Writing for the readership

Sept. 8, 2014
As still relatively new to Oil & Gas Journal's editorial team, this technology editor has spent a great portion of the past year frequenting industry events in hopes of meeting you, our OGJ readers, in real-time, up close and personally.

Robert Brelsford
Downstream Technology Editor

As still relatively new to Oil & Gas Journal's editorial team, this technology editor has spent a great portion of the past year frequenting industry events in hopes of meeting you, our OGJ readers, in real-time, up close and personally.

In our age of rapidly evolving technology, when people on opposite ends of the globe can meet via a seemingly magical network of invisible connections and liquid-plasma images, there's something comforting these days about the face-to-face encounter.

The experience of stepping out from behind the desk and into the real world is an invaluable one for the OGJ editor. We could spend our careers cloaked behind the mysterious curtain of the editorial offices doing our jobs, and in truth, doing them quite well.

But something would be missing for OGJ editors, as well as for their readers.

At every industry event or gathering this editor has attended in the past year, a single question regarding OGJ content inevitably has emerged in conversation, most frequently in the following form: "So tell me. What's the secret to getting OGJ to publish this article I've been thinking about writing?"

The visible secret

While the question always serves as a pleasant reminder for OGJ editors that our readers frequently become our contributing authors, the most surprising element of the query continues to be the perception that acceptance of a manuscript involves a "secret."

To shed some light on the answer, then, let's dispel that myth right now. The key to having a manuscript accepted for publication involves no secret or esoteric formulary of magical words and phrases that will enchant the section editor into a "yes."

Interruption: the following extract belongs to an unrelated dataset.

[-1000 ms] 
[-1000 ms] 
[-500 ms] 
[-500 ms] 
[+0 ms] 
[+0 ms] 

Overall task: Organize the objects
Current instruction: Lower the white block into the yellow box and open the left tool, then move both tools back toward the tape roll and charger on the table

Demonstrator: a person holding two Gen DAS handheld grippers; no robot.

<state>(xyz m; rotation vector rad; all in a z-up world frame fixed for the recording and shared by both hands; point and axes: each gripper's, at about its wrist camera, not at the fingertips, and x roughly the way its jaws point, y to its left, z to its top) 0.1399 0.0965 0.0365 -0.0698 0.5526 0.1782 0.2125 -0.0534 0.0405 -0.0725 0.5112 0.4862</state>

At its core, the key for an author wishing to have a manuscript accepted is to write the article he or she would find valuable in his or her everyday line of work.

First and foremost, OGJ is an operations magazine dedicated to providing its readers-most of whom are employed in operating oil and gas companies-useful information that will be beneficial to their day-to-day jobs in the industry.

While OGJ editors work closely with their contributing authors, the editor's primary role is to serve as an advocate for the OGJ readership. As such, the editor evaluates a manuscript based on its intended audience as well as the utility of the information it potentially might offer to readers working in the daily operations of a respective field.

An OGJ editor looks for manuscripts that deal largely with issues involving technology currently used in the context of actual, real-life settings, and which provide detail-oriented results, data, and solutions that help to solve similar issues potentially experienced by our readers.

A more thorough description of OGJ's publication criteria can be found in our "Guidelines for Contributors to Oil & Gas Journal," which can be accessed online at http://www.ogj.com/submit-article.html.

Read, write, submit

When this OGJ editor thinks about the manuscript submission and acceptance process, he recalls a few words from John Cheever, the famed US novelist and short-story writer.

Cheever once said he couldn't write without a reader. In many ways, this encapsulates the task of both OGJ contributing authors and editors.

The OGJ Golden Rule then, above all else, is this: The readership comes first.

If any such secret or magic formula exists to having a manuscript accepted by OGJ, then, it would be a simple one:

• Read OGJ. Get face-to-face with the articles in the sections to which you are thinking of contributing.

• Think about OGJ readers (yourself included). Does the article you want to write add to, enhance, or provide insights and solutions to the everyday problems you face?

• Write to those readers. Anticipate potential questions they might have, and provide answers.

• Take a chance. Submit your manuscript to an OGJ editor.